Yes, joining AD is trivial. But you’re going to have to configure PAM to use it for authentication yourself, which is non-trivial. Nor are you going to benefit from group policy, including automatic cert policy if your org uses it.

If you don’t have a dedicated Linux team at work, I wouldn’t bother. You can use it, but you’ll be doing a whole bunch of integration work too. (Or, obviously, just use Linux, do the minimum to comply with policy, then provide creds as necessary to access network resources.)

I think this is something you have to ask your security team or your device management team. If your company isn’t big enough to have either of those, then joining the AD isn’t mandatory most likely.

Should not be much of an issue. I added macs and linux machines to the AD I ran for a university lab way back in the early aughts and even after moving to the university system so that we would not need to run our own hardware it was not that hard. The big issue is if the guys running the AD are onboard.

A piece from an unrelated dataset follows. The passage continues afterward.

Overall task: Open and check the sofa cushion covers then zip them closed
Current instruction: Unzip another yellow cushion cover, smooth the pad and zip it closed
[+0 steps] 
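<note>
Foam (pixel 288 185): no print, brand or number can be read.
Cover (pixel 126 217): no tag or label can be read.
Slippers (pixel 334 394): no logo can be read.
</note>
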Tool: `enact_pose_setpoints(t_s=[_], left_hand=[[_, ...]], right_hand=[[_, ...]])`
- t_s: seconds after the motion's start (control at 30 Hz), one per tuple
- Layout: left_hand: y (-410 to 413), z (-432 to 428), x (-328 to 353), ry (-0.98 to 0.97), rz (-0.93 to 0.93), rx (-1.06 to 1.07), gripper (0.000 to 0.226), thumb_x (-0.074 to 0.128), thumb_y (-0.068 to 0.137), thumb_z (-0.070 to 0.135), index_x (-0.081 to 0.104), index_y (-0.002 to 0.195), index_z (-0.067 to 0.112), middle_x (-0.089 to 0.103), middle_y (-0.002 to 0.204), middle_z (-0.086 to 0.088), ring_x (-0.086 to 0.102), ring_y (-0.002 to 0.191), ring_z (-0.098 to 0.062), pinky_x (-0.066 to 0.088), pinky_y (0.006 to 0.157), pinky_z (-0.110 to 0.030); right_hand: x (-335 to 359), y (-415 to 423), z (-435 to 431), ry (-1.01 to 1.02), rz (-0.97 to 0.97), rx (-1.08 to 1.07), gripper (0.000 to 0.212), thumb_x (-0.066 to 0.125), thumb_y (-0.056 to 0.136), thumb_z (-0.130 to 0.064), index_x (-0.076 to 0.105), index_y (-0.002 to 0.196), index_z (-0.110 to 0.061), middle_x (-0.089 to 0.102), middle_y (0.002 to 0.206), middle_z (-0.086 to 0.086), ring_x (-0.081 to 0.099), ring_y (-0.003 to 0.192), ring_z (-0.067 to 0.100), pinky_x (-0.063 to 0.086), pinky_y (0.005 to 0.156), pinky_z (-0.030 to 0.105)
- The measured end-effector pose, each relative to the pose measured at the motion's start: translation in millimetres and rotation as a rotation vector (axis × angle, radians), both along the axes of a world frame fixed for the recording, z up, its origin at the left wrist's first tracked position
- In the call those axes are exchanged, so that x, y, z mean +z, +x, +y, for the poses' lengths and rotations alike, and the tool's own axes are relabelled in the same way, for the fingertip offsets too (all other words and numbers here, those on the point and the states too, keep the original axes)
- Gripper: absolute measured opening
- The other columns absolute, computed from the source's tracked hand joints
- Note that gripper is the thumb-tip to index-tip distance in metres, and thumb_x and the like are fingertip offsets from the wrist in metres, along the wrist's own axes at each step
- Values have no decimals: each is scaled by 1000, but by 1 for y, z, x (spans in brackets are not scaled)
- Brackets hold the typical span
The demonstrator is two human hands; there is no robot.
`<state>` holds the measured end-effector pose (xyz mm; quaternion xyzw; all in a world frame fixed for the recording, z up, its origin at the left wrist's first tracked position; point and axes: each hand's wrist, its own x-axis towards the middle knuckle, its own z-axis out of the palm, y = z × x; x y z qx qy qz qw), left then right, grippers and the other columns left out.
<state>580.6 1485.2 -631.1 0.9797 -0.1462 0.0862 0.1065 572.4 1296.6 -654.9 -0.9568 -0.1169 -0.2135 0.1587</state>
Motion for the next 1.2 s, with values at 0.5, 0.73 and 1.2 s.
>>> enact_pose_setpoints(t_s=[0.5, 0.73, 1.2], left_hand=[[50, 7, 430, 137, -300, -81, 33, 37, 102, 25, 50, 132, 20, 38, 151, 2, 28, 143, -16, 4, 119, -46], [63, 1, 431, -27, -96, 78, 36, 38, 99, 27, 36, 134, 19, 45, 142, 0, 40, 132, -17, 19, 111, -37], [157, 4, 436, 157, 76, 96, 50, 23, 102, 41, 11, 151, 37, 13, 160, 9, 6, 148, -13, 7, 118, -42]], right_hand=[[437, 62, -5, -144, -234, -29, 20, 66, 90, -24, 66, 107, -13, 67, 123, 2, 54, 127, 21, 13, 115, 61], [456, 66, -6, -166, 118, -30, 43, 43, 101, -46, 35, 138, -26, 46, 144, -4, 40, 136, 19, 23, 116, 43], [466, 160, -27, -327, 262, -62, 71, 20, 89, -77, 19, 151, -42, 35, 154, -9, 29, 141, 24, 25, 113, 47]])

You can domain join it with SSSD

I wouldn’t necessarily recommend it though since all of the AD tooling is build with Windows in mind. Chances are supporting a Linux machine is going to be hard.

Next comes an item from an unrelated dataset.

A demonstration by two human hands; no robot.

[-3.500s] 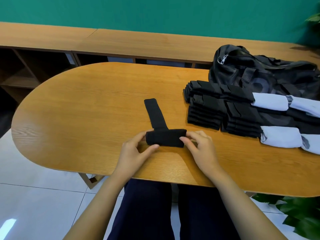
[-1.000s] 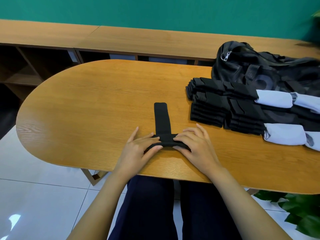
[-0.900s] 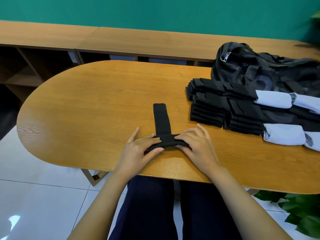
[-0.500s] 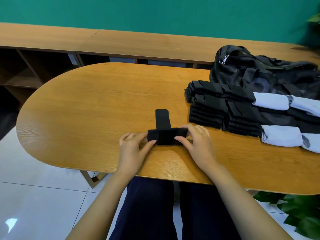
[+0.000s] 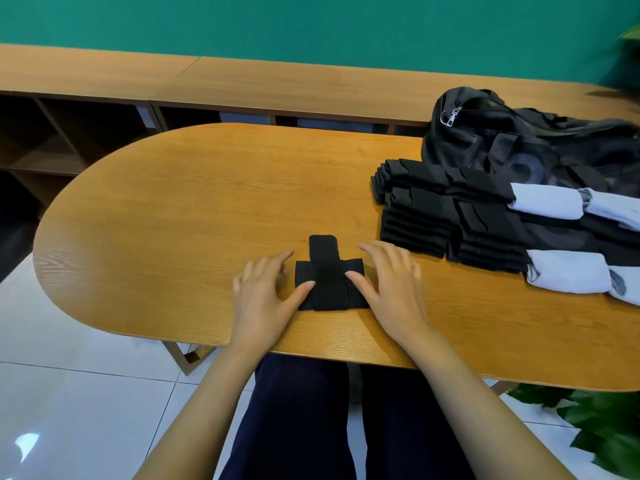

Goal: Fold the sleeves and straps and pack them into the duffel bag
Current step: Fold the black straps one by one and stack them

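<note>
Black strap (image 5: 329, 285) under thumbs of spread left grip (image 5: 263, 299) and right grip (image 5: 393, 289), folded stacks (image 5: 419, 223) beside duffel bag (image 5: 485, 140)

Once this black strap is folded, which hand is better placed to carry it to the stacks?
Right. The right hand touches the black strap on the side facing the folded stacks and duffel bag, both on the person's right. The left hand would likely have to reach across.

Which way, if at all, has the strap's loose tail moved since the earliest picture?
Yes. The strap's tail has pulled back toward the camera: earlier it reached level with the middle of the folded stack, now only its near edge.
</note>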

I know it’s possible to enroll Linux machines on Azure/Intune, but I don’t think every distribution supports it out-of-the box.

AD used to be mostly LDAP compliant - if corp IT helps, you can set up bind login fairly easily… but you need information from þem, such as þe server and maybe stuff like þe bind DN. I þink þey have to have LDAP bind enabled on þe servers; IIRC it’s off by default.

I used to use Linux at work on þe regular, but I don’t know þat I ever got enough help from IT to set up login.